(GIVEN MATERIAL)

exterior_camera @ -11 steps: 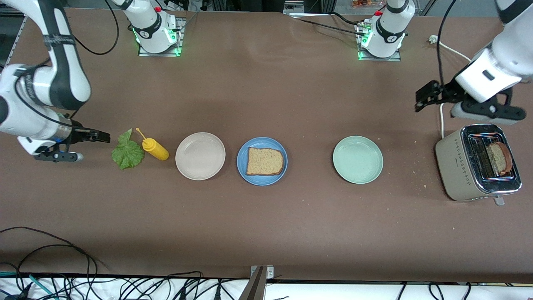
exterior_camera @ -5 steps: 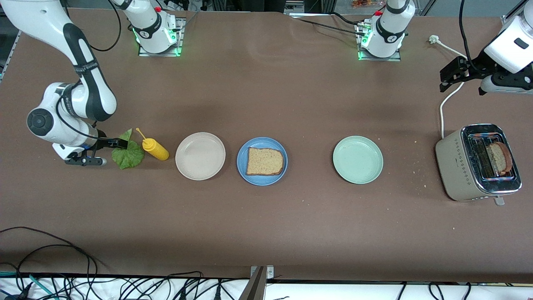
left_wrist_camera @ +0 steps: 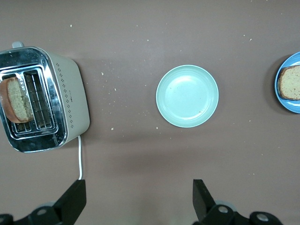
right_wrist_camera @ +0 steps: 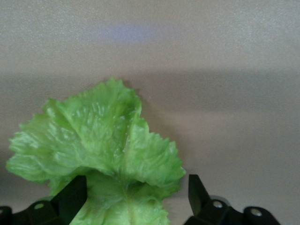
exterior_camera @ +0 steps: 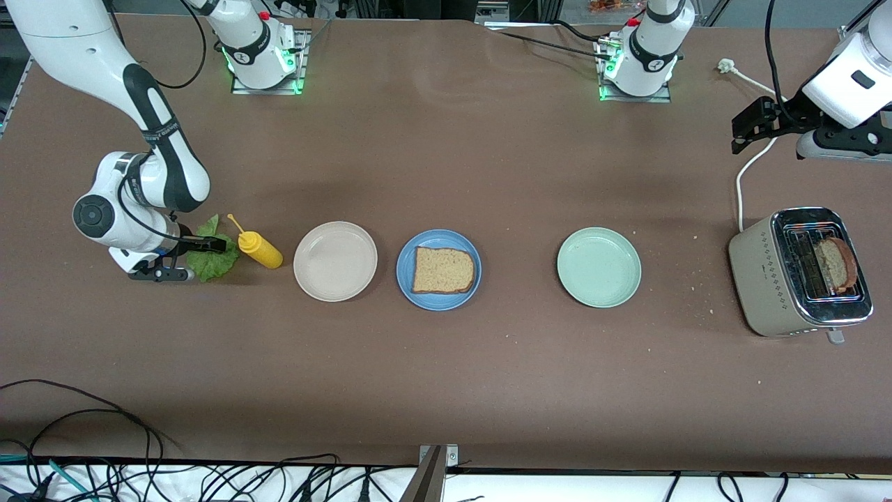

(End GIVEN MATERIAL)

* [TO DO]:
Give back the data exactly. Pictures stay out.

* [SOLUTION]:
exterior_camera @ -11 steps: 
exterior_camera @ -5 steps: 
left_wrist_camera @ +0 steps: 
right_wrist_camera @ +0 steps: 
exterior_camera @ +0 steps: 

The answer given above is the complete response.